Enhance Flux.1's Expression! How to Incorporate SDXL's Composition Techniques

Flux.1 #SDXL

2024-9-282025-6-17

Four-frame comic strip about a new female fighter pilot

Flux.1 struggles with composition
SDXL anime models excel in composition
ComfyUI allows flexible combinations

Introduction

Hello, I'm Easygoing.

This time, we'll explore ways to further enhance the expressiveness of the trending image generation AI, Flux.1.

Theme: Fighter Jet and Rookie Female Pilot

The theme for this project is a rookie female pilot taking on her first flight in a fighter jet.

We'll aim to capture both the tension of her first flight and the weighty presence of the fighter jet.

Flux.1's Amazing Texture Quality

Flux.1 is a new image generation AI that debuted in August 2024.

Compared to previous AIs, Flux.1 excels in texture quality.

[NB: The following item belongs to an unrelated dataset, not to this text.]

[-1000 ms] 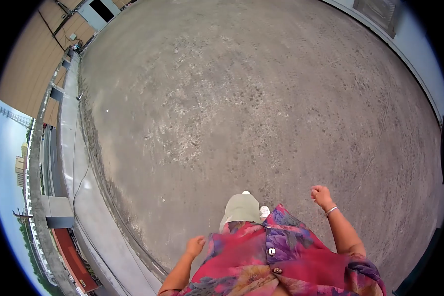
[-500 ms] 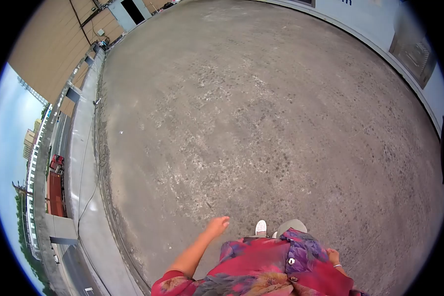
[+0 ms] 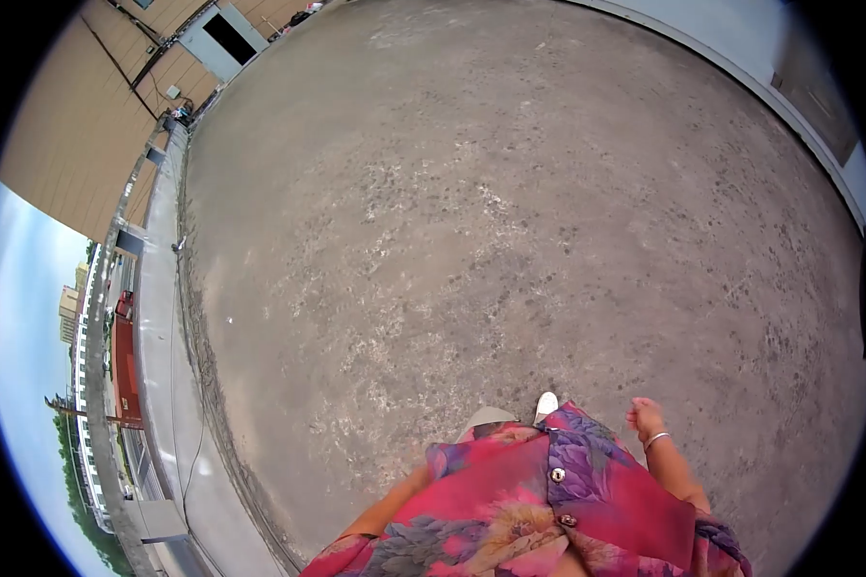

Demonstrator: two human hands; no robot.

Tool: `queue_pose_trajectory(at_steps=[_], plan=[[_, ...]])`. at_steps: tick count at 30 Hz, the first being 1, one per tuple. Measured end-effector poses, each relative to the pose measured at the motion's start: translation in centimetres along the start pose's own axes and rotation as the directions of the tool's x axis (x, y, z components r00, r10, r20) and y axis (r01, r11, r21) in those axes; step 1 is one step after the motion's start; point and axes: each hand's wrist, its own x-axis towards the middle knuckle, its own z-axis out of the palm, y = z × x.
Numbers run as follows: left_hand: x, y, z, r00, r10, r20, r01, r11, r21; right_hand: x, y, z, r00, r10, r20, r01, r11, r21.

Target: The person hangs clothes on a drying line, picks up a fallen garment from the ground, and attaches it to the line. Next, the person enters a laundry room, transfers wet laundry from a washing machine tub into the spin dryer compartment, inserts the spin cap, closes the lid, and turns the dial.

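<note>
My right hand [image 3: 647,416] swings out in front on the right, its fingers loosely curled in with nothing visible in them. A pale bracelet [image 3: 657,439] circles that wrist. Of my left arm only the forearm [image 3: 394,502] shows; the hand itself is hidden behind the shirt. The shirt [image 3: 520,490] is red and purple with a flower print and buttons. One white shoe [image 3: 547,405] points forward on the concrete floor [image 3: 452,240]. Neither hand is near any loose object.
Along the left runs a low concrete parapet [image 3: 159,317] with a cable beside it, a red truck [image 3: 125,361] on the road below. A tan wall [image 3: 77,125] with a pale door [image 3: 223,43] stands far left. A white wall [image 3: 731,38] borders the right.
My right hand has swung forward and up into fuller view. My left hand has swung back out of sight. The feet have changed places in a step, and the surroundings have shifted.
</note>
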Motion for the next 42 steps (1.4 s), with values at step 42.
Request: queue_pose_trajectory(at_steps=[42], plan=[[76.4, 50.2, -88.9, 0.97, -0.052, 0.237, 0.011, 0.985, 0.171, 70.4, -108.8, 13.2, 0.967, -0.243, 0.074, 0.254, 0.933, -0.257]])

Its overwhelming texture quality is so lifelike it could be mistaken for the real thing.

The Rookie Has Weaknesses

Flux.1 is a major newcomer that has significantly raised the bar for image generation quality, but it still has some weaknesses at this stage.

Namely, its lack of experience.

Comparing Flux.1 to the previous-generation model SDXL reveals several insights.

Superior Specs, But...

First, let's compare the text encoders (language understanding models) of Flux.1 and SDXL.

Both are equipped with two text encoders each, enhancing their ability to understand prompts.

Flux.1

T5-XXL (Text-to-Text Transfer Transformer Extra Extra Large text encoder) 9.6 GB
CLIP-L (Contrastive Language-Image Pre-training Large text encoder) 0.3 GB

SDXL

OpenCLIP-ViT/G (Open-source Contrastive Language-Image Pre-training Vision Transformer Gigantic) 1.4 GB
CLIP-ViT/L (Contrastive Language-Image Pre-training Vision Transformer Large) 0.3 GB

What's the Difference?

Both sound impressive, but there's a significant difference in capacity.

The comprehension ability of language understanding models is proportional to their information capacity. In theory, Flux.1, with its larger capacity, should have much better prompt comprehension.

Illustration of a female rookie pilot flying a fighter jet for the first time, looking nervous2

However, in practice, SDXL reproduces prompts more accurately.

This difference stems from experience. SDXL has been fine-tuned by many users, resulting in greater practical comprehension.

Flux.1 is like a gifted rookie, while SDXL is a seasoned veteran with rich real-world experience.

Is Flux.1 Boring?

How does the difference in comprehension between Flux.1 and SDXL manifest?

Let's first look at some images generated by Flux.1.

Realistic illustration of a front-facing catflux1-dev-Q8_0.gguf — flux1-dev-Q8_0.gguf

Photo-like illustration of fighter jets flying in formation in the sky

Realistic illustration of a female pilot on the ground in front of a fighter jet, looking at the camera — FluxesCore-Dev - V1.0 - fp16

Each of Flux.1's images is excellent as a standalone piece.

However, when viewed in succession, they feel somewhat monotonous.

The Issue Lies in Composition

The images above all have simple compositions.

They feature the subject centered with the camera held level, a style known as the "Hinomaru composition" (akin to Japan's flag).

The Hinomaru composition is effective for simply drawing attention to the center, but it becomes repetitive and tiring when used repeatedly.

Most Photos Use Hinomaru Composition

When we take photos, a tilted horizon is often considered a mistake.

In group photos, aside from professional or skilled amateur photographers, the subject is typically centered.

Since much of the training data on the internet follows this composition, Flux.1 tends to replicate it.

SDXL Can Shoot Boldly

Next, let's look at images generated by SDXL.

Anime-style illustration of a cute cat’s face captured with a tilted camera — anima_pencil-XL-v5.0.0

Anime-style illustration of steaming coffee captured from a slightly tilted angle

While Flux.1 surpasses in overall texture quality, SDXL uses dynamic techniques like tilting the camera or cropping parts of the subject for interesting compositions.

This playfulness brings movement to the images.

Among SDXL models, those fine-tuned for anime-style art, particularly Animagine-XL 3.0 and its derivatives, excel at such bold expressions.

Flux.1 Struggles to Reproduce Prompts

For this project, I used the following prompts to add movement to the images:

Dutch angle: Shooting with a tilted camera
Close-up: Shooting with a telephoto lens

While SDXL faithfully reproduced these prompts, resulting in varied compositions, Flux.1 struggles to interpret prompts due to limited practical fine-tuning.

A Veteran to the Rescue?

This led to the idea of compensating for Flux.1's weaknesses with SDXL.


flowchart LR
subgraph SDXL
A(Original<br>Sketch)
end
subgraph Flux.1
B(Redraw)
C(Upscaling)
end
subgraph SDXL
D(Final<br>Touch)
end
A-->B
B-->C
C-->D

The concept is to leverage Flux.1's strength in texture quality while letting SDXL handle composition and finishing touches.